Legal Literacy - If you, as a creditor, want to file for bankruptcy against your debtor, the question that arises is whether it is necessary to send a summons first before filing for bankruptcy? The answer is yes, it is necessary. See the explanation in the following article.
Definition of Summons
A summons or reprimand is a warning from the creditor to the debtor to fulfill their obligations in accordance with the reprimand for negligence that the creditor has conveyed to them. In it, the creditor expresses their desire that the agreement be implemented within a certain period of time.
Legal basis
Although this term is not known in the Civil Code Civil law (KUHPer), the legal basis for summons is regulated in Article 1238 of the KUHPer. This article states that the debtor is declared in default by a warrant, or by a similar deed, or based on the power of the engagement itself, namely if this engagement results in the debtor being deemed in default with the passage of the specified time.

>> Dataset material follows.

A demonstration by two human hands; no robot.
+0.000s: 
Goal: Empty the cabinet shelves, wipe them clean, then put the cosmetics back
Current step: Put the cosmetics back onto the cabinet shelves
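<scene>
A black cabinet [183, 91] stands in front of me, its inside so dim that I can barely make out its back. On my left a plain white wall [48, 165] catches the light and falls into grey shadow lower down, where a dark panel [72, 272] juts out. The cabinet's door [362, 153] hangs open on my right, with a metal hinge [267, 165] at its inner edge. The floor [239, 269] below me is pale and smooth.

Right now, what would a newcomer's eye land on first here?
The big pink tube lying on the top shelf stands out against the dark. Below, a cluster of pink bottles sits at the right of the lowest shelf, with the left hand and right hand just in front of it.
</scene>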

The Importance of Summons Before Bankruptcy
In practice, even though an engagement has determined a deadline for the implementation of an achievement, the party creditor will still send a letter of reprimand as a sign that the debtor has been warned and/or declared in default in writing.
A summons is required in the event that an engagement does not specify a deadline for the implementation of the achievement, because the declaration of default is substitutive. In this case, a letter of reprimand is needed to make a claim to the authorities to fulfill their obligations immediately or within the time mentioned in the letter.
However, a summons does not only apply to the case above. If the agreement stipulates a certain time for the debtor to perform, this does not mean that by violating that time the debtor has committed a breach of contract. For this, a determination of default is still needed. In this case, a letter of reprimand is also needed as proof of the determination of default.